──────── Working data ────────

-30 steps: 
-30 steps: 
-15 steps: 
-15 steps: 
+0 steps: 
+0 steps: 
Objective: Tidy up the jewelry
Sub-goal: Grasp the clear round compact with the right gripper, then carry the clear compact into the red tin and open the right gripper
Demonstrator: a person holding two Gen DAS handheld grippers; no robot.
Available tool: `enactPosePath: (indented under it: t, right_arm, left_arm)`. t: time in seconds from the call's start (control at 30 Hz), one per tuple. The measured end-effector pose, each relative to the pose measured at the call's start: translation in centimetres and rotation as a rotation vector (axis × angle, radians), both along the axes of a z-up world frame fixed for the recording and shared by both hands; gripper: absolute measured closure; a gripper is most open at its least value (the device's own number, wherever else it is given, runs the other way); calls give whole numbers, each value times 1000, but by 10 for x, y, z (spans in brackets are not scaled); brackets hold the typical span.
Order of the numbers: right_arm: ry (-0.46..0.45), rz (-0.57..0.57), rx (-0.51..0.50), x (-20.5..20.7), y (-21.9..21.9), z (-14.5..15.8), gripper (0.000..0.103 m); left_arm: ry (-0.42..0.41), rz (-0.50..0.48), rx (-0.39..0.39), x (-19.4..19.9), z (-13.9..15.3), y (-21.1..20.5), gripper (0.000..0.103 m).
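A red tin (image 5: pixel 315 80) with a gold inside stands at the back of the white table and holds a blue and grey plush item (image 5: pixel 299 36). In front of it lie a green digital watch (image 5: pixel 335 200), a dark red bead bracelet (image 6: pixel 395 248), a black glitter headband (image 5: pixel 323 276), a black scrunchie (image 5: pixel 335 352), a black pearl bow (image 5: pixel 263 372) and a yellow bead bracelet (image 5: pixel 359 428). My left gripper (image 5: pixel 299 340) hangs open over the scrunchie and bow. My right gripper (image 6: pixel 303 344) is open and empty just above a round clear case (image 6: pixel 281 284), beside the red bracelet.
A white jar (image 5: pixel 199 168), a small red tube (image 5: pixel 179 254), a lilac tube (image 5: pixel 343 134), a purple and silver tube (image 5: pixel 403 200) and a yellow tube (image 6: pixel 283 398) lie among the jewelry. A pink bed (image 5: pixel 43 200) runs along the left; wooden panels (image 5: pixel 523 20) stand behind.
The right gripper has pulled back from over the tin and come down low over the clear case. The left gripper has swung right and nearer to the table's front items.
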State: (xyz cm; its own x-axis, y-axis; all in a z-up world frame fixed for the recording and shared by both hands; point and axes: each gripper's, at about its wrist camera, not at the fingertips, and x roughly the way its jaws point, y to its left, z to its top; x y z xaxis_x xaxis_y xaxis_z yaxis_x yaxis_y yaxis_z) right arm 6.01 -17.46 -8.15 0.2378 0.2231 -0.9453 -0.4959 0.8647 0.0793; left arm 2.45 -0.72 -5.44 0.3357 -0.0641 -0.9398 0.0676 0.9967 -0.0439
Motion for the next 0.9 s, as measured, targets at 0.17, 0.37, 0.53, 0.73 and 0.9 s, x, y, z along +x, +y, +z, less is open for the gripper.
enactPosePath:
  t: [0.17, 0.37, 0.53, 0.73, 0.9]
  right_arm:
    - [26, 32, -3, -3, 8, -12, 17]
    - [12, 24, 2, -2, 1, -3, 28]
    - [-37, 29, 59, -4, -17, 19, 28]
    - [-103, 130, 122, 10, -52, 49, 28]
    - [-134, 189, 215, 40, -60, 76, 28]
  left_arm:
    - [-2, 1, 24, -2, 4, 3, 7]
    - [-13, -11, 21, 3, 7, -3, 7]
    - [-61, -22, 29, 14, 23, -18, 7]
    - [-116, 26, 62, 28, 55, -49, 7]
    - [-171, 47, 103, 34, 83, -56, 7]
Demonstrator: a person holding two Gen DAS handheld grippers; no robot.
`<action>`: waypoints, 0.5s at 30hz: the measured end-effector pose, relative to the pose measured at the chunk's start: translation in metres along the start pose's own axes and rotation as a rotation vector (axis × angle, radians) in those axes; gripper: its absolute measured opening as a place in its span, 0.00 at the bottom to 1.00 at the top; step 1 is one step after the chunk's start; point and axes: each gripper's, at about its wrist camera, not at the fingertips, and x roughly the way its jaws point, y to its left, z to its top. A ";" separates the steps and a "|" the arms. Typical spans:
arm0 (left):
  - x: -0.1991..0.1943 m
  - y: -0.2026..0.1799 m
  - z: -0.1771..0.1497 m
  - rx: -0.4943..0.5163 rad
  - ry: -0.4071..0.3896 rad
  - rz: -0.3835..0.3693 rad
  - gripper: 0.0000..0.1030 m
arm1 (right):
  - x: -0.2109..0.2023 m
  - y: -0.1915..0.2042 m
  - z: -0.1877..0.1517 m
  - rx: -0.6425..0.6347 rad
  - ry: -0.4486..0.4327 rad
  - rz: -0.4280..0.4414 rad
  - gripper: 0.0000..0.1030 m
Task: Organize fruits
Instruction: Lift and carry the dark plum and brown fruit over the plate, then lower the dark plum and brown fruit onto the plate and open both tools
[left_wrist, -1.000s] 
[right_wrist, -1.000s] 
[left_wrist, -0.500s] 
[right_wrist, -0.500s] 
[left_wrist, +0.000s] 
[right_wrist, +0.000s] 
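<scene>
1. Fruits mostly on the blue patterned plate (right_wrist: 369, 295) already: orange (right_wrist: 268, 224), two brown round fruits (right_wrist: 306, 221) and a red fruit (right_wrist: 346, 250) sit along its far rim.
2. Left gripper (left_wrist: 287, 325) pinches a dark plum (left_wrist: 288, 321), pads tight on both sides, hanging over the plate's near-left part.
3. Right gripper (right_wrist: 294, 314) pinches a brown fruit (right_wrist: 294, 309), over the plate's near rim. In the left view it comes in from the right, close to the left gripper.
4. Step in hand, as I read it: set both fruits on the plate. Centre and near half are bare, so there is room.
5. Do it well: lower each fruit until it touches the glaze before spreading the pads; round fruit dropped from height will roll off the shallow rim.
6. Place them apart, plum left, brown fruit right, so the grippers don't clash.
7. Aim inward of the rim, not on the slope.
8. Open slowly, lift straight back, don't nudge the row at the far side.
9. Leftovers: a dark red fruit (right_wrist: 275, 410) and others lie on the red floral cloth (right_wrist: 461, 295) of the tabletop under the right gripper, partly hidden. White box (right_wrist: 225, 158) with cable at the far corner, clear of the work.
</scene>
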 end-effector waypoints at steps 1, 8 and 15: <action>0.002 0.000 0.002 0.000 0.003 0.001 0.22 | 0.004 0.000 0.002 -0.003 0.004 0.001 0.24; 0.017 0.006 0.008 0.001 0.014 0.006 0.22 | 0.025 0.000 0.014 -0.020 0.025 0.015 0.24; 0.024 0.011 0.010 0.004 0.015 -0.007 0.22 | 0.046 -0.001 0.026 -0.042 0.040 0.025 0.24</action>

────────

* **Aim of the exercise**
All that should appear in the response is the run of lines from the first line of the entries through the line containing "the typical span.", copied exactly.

* **Response**
-30 steps: 
-30 steps: 
-15 steps: 
-15 steps: 
+0 steps: 
+0 steps: 
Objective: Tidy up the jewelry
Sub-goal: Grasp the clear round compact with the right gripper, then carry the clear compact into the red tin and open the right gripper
Demonstrator: a person holding two Gen DAS handheld grippers; no robot.
Available tool: `enactPosePath: (indented under it: t, right_arm, left_arm)`. t: time in seconds from the call's start (control at 30 Hz), one per tuple. The measured end-effector pose, each relative to the pose measured at the call's start: translation in centimetres and rotation as a rotation vector (axis × angle, radians), both along the axes of a z-up world frame fixed for the recording and shared by both hands; gripper: absolute measured closure; a gripper is most open at its least value (the device's own number, wherever else it is given, runs the other way); calls give whole numbers, each value times 1000, but by 10 for x, y, z (spans in brackets are not scaled); brackets hold the typical span.

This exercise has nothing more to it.